The world is getting in a mess. Very little we could not put on a BAD list. Bad airlines, Bad e-bay, bad buyers and sellers! The few things we have too little of in many cases is something we really need. The main thing we really have too many of is people! Maybe we would learn to treat each other a bit better if we were not so often in competition. 

But then wouldn't that make a really nasty political debate?


----------



## Gansett (Apr 8, 2011)

Pfunmo said:


> The world is getting in a mess.


Getting in a mess? We passed mess a long time ago.:thumbsup:


----------



## norgale (Apr 4, 2011)

I like to stick to buying stuff here in the classified section. If a seller doesn't perform properly then I can bad mouth him on the forum and that's something nobody wants. Actually I have had really great experiences in buying from people on this forum. Have never had a problem --ever. Pete


----------



## Don Trinko (Oct 23, 2012)

I have bought stuff from several forums (train and astronomy) with good results. I have found sellers to be painfully honest and point out almost every flaw in the object they are selling. 
I like it that way, The object usually is better than I expected. 
Don


----------



## Maverickhwe (Mar 19, 2013)

I went and won a Gantry with Block & Target Signals, Relay House & Transfrmer - 2 track Span for $2.00 the listing said it was free shipping so I paid the $2.00 and I got a nasty e-mail telling me I had to pay the 13.00 for shipping, I will post the link to the add and you tell me what you think Because the seller refunded my $ very quick and said he would sell to someone that would pay the shipping. When I told him his add said free shipping he called me a lier. 
http://www.ebay.ca/itm/190824153497?ssPageName=STRK:MEWNX:IT&_trksid=p3984.m1497.l2649


----------



## mopac (Feb 24, 2011)

I have always had good transactions on ebay as seller and as buyer. Over 400 transactions and never a problem. Maybe just been lucky. 
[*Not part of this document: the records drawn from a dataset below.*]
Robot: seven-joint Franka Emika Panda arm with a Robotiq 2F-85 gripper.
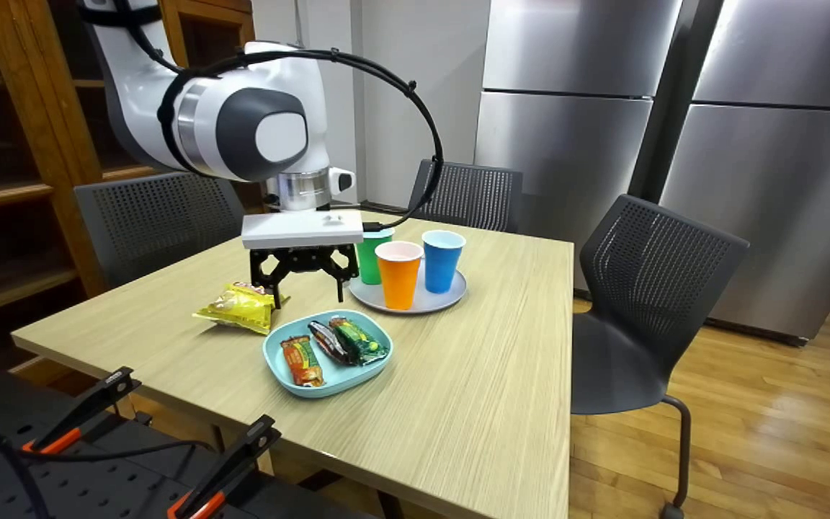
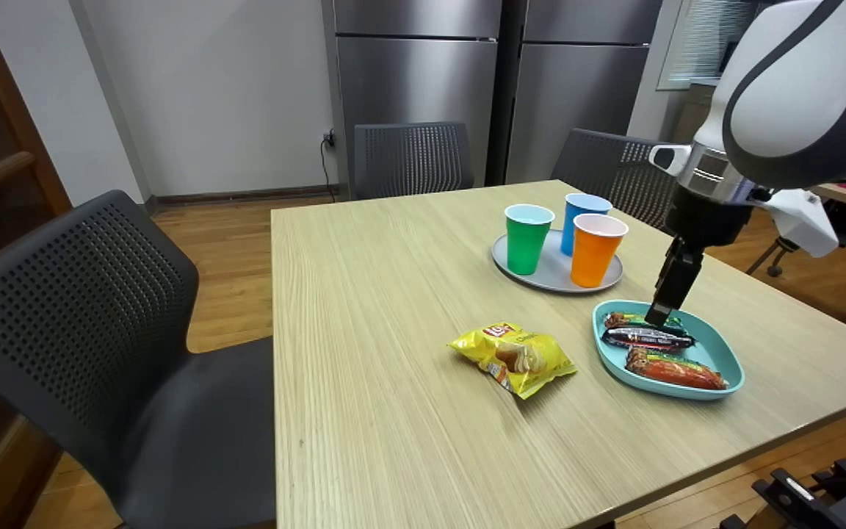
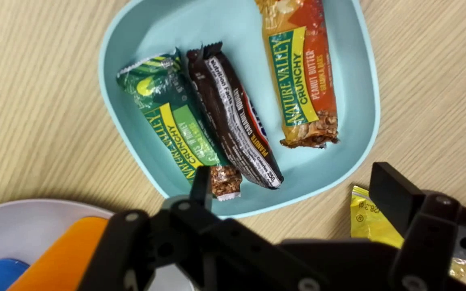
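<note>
Gaping wide, the empty end effector (image 1: 308,302) hangs near the tray (image 3: 231,24).

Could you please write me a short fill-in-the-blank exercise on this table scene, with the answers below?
The cups on the gray plate number ____.
In the tray, the brown bar lies between the peanut butter bar and a third bar, mainly ____ in colour.
The chip bag is mainly ____.
The end effector has its jaws ____, not shut.

Missing words: three; green; yellow; open.

Lt wood tbl (image 2: 364,330) w/ gry plate (image 2: 555,278), teal tray (image 2: 718,354), ylw chip bag (image 2: 517,358).
</note>
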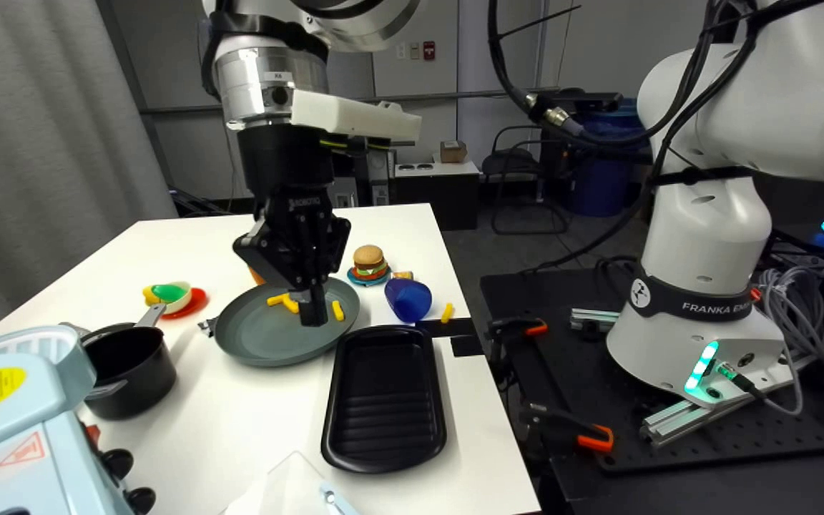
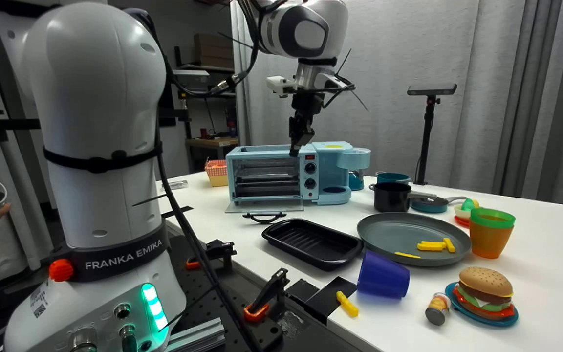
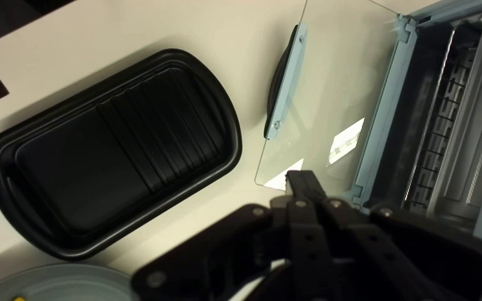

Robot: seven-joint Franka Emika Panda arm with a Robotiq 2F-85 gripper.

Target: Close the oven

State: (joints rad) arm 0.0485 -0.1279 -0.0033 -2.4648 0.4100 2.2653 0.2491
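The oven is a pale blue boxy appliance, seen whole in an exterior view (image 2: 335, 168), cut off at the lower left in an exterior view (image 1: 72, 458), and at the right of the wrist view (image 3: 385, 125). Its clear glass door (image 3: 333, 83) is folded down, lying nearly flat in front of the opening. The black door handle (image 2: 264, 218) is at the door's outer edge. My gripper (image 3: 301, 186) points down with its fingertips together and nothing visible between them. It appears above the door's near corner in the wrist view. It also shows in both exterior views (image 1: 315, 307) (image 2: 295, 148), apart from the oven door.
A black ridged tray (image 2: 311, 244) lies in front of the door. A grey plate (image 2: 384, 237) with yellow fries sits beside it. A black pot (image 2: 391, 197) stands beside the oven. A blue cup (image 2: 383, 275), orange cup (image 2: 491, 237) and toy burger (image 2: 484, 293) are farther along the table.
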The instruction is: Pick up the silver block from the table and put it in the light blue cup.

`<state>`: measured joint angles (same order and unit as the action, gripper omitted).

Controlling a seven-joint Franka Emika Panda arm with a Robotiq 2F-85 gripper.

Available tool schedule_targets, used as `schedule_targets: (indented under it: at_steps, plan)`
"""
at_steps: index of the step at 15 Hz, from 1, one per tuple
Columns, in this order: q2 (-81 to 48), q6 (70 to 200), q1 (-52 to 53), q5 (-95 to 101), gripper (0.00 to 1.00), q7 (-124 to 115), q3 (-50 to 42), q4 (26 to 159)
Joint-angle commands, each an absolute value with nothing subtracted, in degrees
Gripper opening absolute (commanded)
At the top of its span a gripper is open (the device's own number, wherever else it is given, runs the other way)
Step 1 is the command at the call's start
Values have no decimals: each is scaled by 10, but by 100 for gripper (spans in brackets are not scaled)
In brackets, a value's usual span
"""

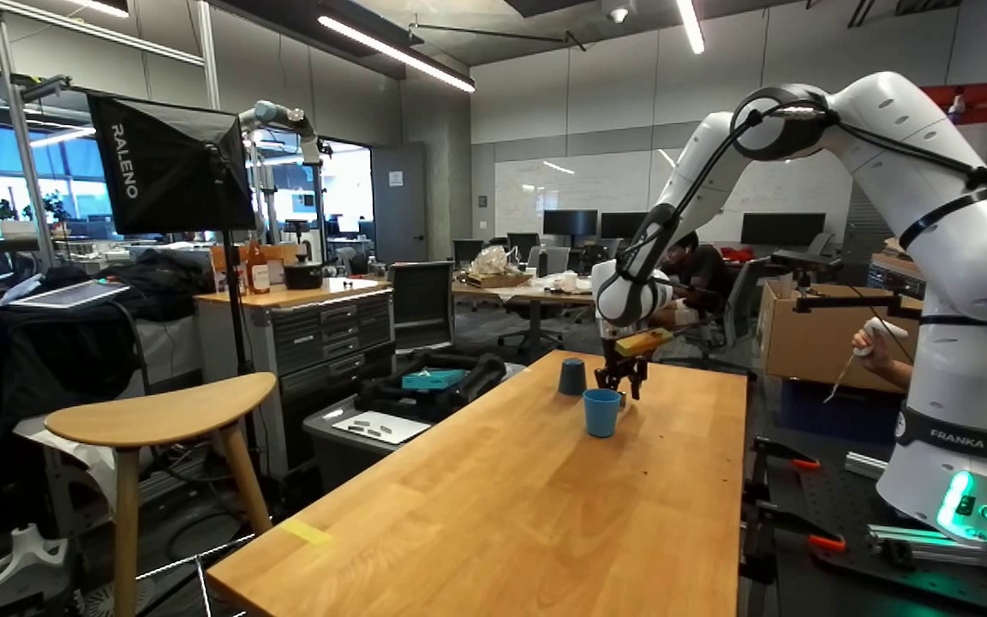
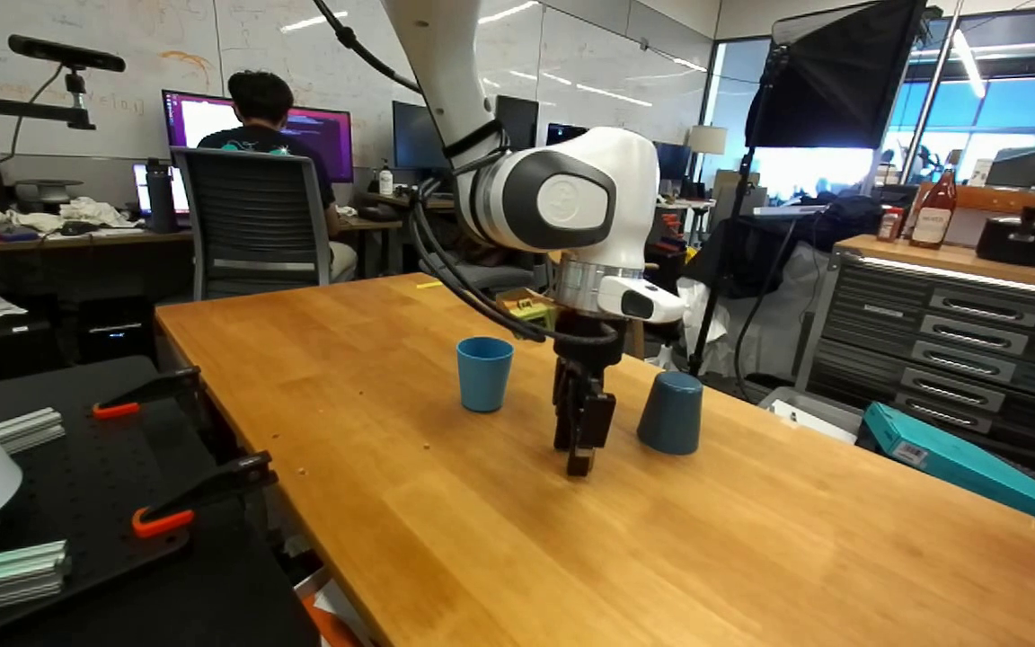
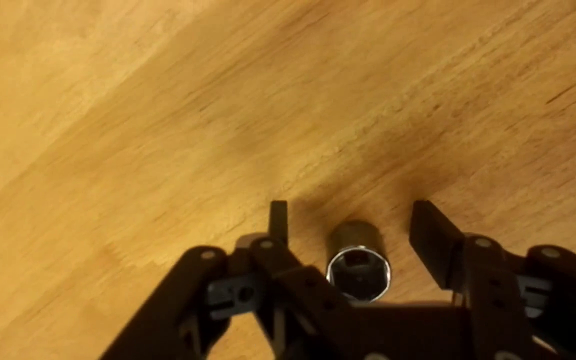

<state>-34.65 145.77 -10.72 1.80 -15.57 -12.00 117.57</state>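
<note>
The silver block is a short, round metal piece with a shiny rim and a dark hollow end. In the wrist view it stands on the table between my fingers, with a gap on either side. My gripper is open and points down close to the table; it also shows in both exterior views. There the block is mostly hidden by the fingers. The light blue cup stands upright beside the gripper. It also shows upright in an exterior view, apart from the gripper.
A darker blue cup stands upside down on the gripper's other side, close to it; it also shows in an exterior view. The wooden table is long. Clamps sit along the robot's side of the table.
</note>
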Motion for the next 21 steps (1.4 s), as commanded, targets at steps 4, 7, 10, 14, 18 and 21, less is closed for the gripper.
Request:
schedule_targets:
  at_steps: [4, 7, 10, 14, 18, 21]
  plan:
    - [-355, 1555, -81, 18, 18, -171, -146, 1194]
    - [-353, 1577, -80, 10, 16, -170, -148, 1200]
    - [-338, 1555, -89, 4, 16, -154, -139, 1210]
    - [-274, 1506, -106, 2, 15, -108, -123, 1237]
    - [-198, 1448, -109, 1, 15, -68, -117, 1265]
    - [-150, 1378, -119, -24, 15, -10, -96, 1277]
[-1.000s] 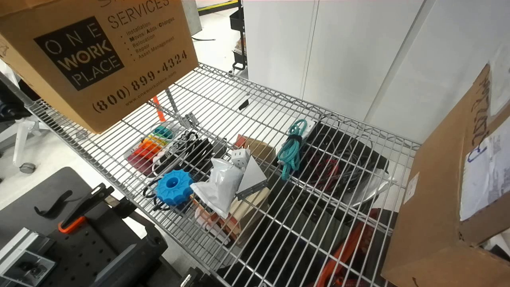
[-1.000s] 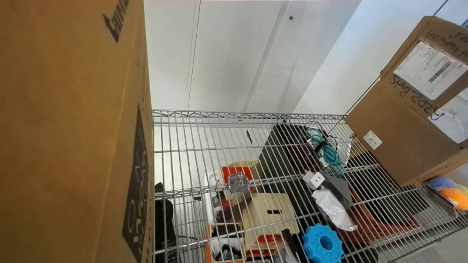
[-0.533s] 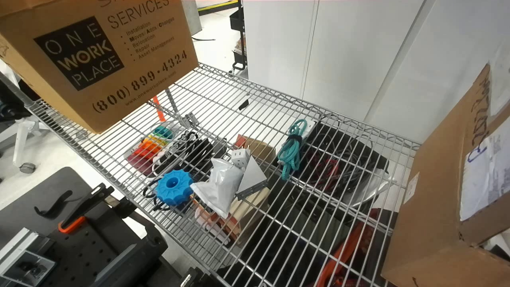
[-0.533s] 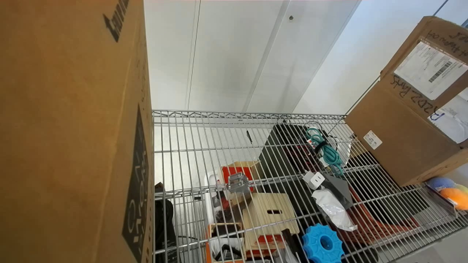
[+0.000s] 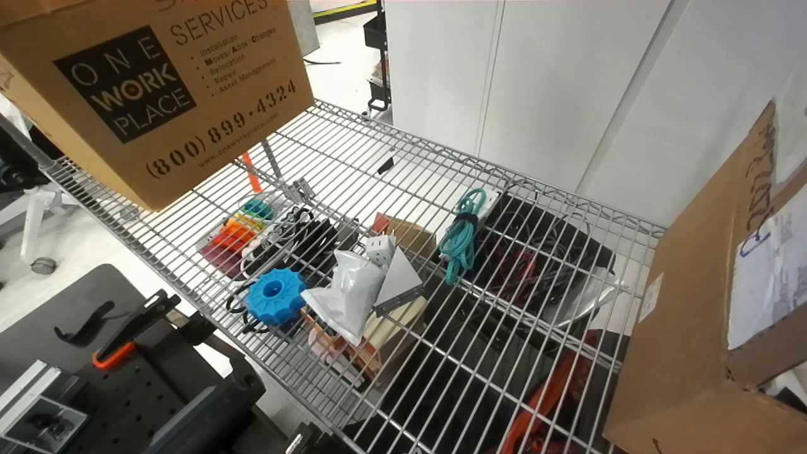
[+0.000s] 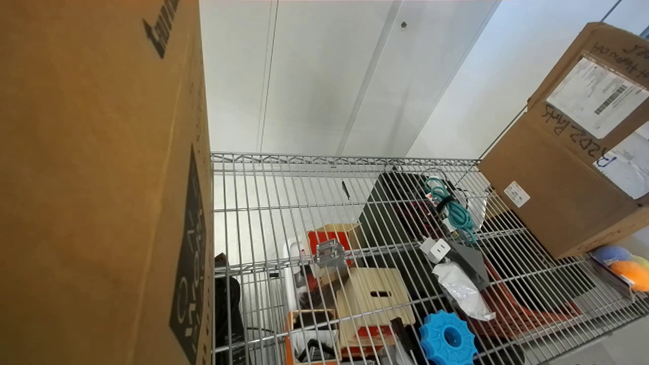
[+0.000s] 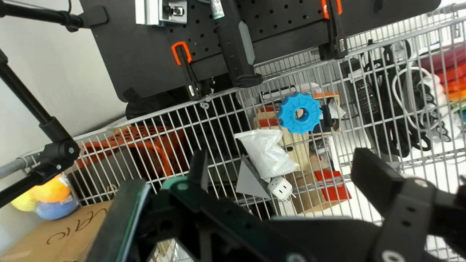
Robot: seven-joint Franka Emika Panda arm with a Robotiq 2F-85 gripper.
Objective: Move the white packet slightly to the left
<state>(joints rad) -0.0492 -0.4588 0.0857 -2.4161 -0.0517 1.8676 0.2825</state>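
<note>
The white packet is a shiny, creased white plastic pouch lying on the wire shelf. It shows in both exterior views (image 5: 350, 287) (image 6: 460, 288) and in the wrist view (image 7: 267, 153). It lies beside the blue round item (image 5: 275, 296), which also shows in the wrist view (image 7: 300, 112). A white plug adapter (image 7: 280, 187) and a grey triangular piece (image 7: 248, 182) are at its other end. My gripper (image 7: 285, 171) is open and empty. In the wrist view its fingers are spread wide, and the packet appears between and beyond them, apart from both. The gripper is out of both exterior views.
The wire shelf (image 5: 353, 148) has open gaps; boxes and bins show beneath it. A teal cable bundle (image 5: 462, 236) lies behind the packet. Cardboard boxes (image 5: 157, 94) (image 5: 693, 302) stand at both ends. A black pegboard tabletop with clamps (image 7: 287, 14) adjoins the shelf's edge.
</note>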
Quote from Don - I have found sellers to be painfully honest and point out almost every flaw in the object they are selling. 
I like it that way, The object usually is better than I expected. 

Don, I sold cars for 15 years and was sales manager at the dealership for another
10 years and that was the way I sold cars. Yes, pointed out the flaws. I preached
to my salesmen to live by this phrase, "under promise and over deliver". Makes for
a happy customer. You proved it by your comments.


----------



## raleets (Jan 2, 2011)

I've purchased over 800 items on eBay since 1999. Never a problem. A couple little hiccups, but nothing major. Guess I'm lucky.
I think the key is to read the item description VERY carefully. Several times, if needed. If you have even the silliest question, simply contact the buyer for clarification. If they're slow to respond (without a good excuse) I move on.
Yes, eBay pricing has become a tad silly at times. My rule is to NEVER bid more (including shipping) than I would pay if the item were sitting in front of me right then. That rule has served me well.
Although I've never sold anything on eBay, I'm sure the sellers have their side of the story as well.
Happy bidding,
Bob


----------



## Gansett (Apr 8, 2011)

I bought a lot of antique hand tools before I got into trains. Whenever I see "Bought as part of a estate sale and I've describe as best I can, I'm not a expert" I pass. Same speech but with "I have no way to test" in train ads.
Then you see they've made hundreds, if not thousands, of sales and each has the same disclaimer.


----------



## raleets (Jan 2, 2011)

Totally agree with Jack. If you don't have a clue about what you're selling then you shouldn't be selling it!
I also do a ton of comparison shopping before I bid. In a few cases I've actually googled an item and found it BRAND NEW and cheaper than the listing on eBay. I'm dead certain many sellers buy stuff on the internet in quantity then try to make a killing on eBay.
Capitalism at it's finest!


----------



## Brakeman Jake (Mar 8, 2009)

Unless I really want an item that's not available any more anywhere,I check Walthers' prices to compare.Most of the time they are comparable but sometimes the result is quite a surprise indeed.Many Ebay sellers ask for crazy prices in hope a fish will take the bite.


----------



## Carl (Feb 19, 2012)

I guess I am from the old world, where you could the item your were going to buy in your hand and really check the thing out before purchase. Some folks I now use the ebay for their train stuff and they tell me to find out about the seller before posting a price. Issues of price, shipping cost, condition of the item seem to be a common issue, along with return of items. I try my best to visit the local hobby shop or local train shows.


----------



## ktcards (Sep 22, 2012)

I always do a search for any item on Ebay. It is amazing the range of prices you will find. I bought a freight station (NIB) for $4.00 the other day. In searching I found the same selling for as much as $29.95 in other auctions. When buying kits, buildings I only but units that are new sealed in the original box. It weeds out the ones that say they are opened but all of the pieces seem to be there.

Ray


----------



## Gansett (Apr 8, 2011)

Caveat emptor is good advice for those buying on ebay. Know what you're buying and do your homework. I want to scream when I see bidding on a used item exceed the cost of new. When the terms antique and vintage are used it seems a switch goes off in some peoples haids, aka heads, erasing reality and any and all common sense. Don't get me wrong as I learned the hard way. I'll bet at least one sellor is still laughing all the way to the bank due to my inexperience.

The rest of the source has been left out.